◆ **Action item**
Copy out again, unchanged, the listing below from the line that has "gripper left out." through the line that has "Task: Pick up".

|---|

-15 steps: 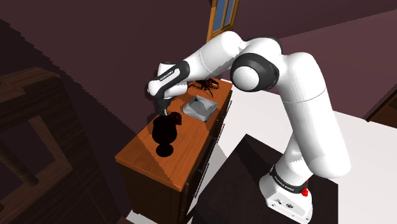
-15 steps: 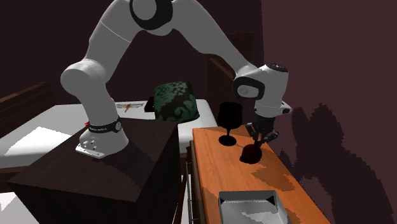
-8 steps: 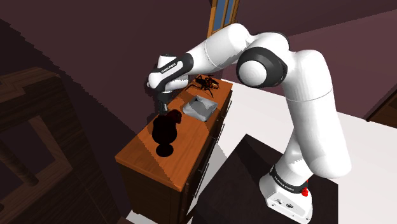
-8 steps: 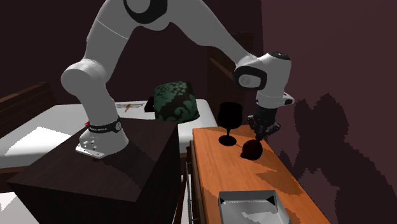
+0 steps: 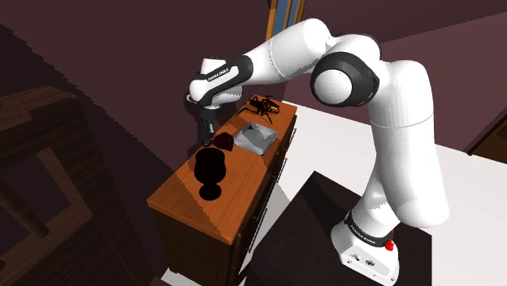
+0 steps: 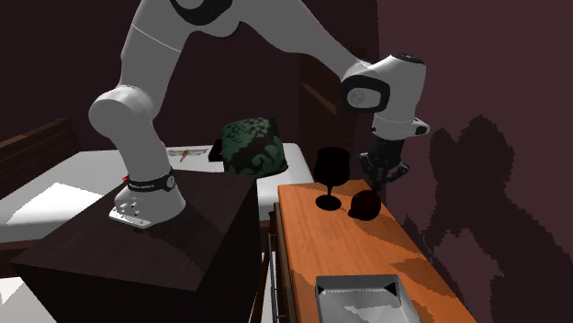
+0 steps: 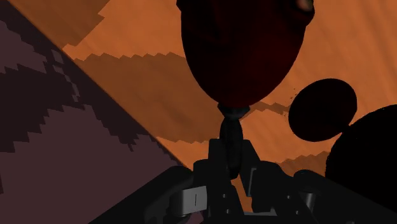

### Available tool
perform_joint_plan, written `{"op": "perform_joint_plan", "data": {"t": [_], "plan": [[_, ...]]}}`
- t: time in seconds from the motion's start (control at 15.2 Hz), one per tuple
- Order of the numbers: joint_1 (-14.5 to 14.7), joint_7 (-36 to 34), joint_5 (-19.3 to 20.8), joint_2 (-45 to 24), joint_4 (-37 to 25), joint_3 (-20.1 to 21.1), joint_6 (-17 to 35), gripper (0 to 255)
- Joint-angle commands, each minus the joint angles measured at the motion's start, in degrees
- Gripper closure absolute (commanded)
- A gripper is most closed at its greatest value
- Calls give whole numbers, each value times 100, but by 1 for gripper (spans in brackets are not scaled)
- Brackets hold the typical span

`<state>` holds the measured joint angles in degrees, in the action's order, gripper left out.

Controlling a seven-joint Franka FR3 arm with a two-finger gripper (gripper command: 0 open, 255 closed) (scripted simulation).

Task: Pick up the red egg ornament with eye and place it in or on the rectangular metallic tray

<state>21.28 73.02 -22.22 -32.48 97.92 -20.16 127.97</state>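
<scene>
The dark red egg ornament (image 6: 365,204) hangs just above the wooden cabinet top (image 6: 317,248), beside a black goblet (image 6: 331,174). My gripper (image 6: 381,183) points down over it and is shut on the thin stem at the egg's top. In the wrist view that stem is clasped between the black fingers (image 7: 219,159) and the egg (image 7: 245,51) bulges beyond them. From the shoulder view the egg (image 5: 221,141) is under the gripper (image 5: 207,138), between the goblet (image 5: 210,171) and the grey metallic tray (image 5: 256,140). The tray (image 6: 360,295) lies at the cabinet's near end in the second exterior view.
A dark spider-like figure (image 5: 262,104) sits on the cabinet beyond the tray. The goblet (image 7: 366,165) stands close to the hanging egg. A wall runs along the cabinet's far side. A green patterned cushion (image 6: 255,147) lies behind the stand (image 6: 156,243).
The gripper has risen with the egg ornament in it, and the egg has come up off the cabinet top, shifting slightly toward the goblet.
</scene>
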Motion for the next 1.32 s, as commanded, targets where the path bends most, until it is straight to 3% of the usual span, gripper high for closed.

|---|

◆ **Result of this task**
`<state>` holds the measured joint angles in degrees, in the action's order, gripper left out.

Controlling a seven-joint Franka FR3 arm with a two-finger gripper (gripper command: 0 open, 255 closed) (scripted simulation).

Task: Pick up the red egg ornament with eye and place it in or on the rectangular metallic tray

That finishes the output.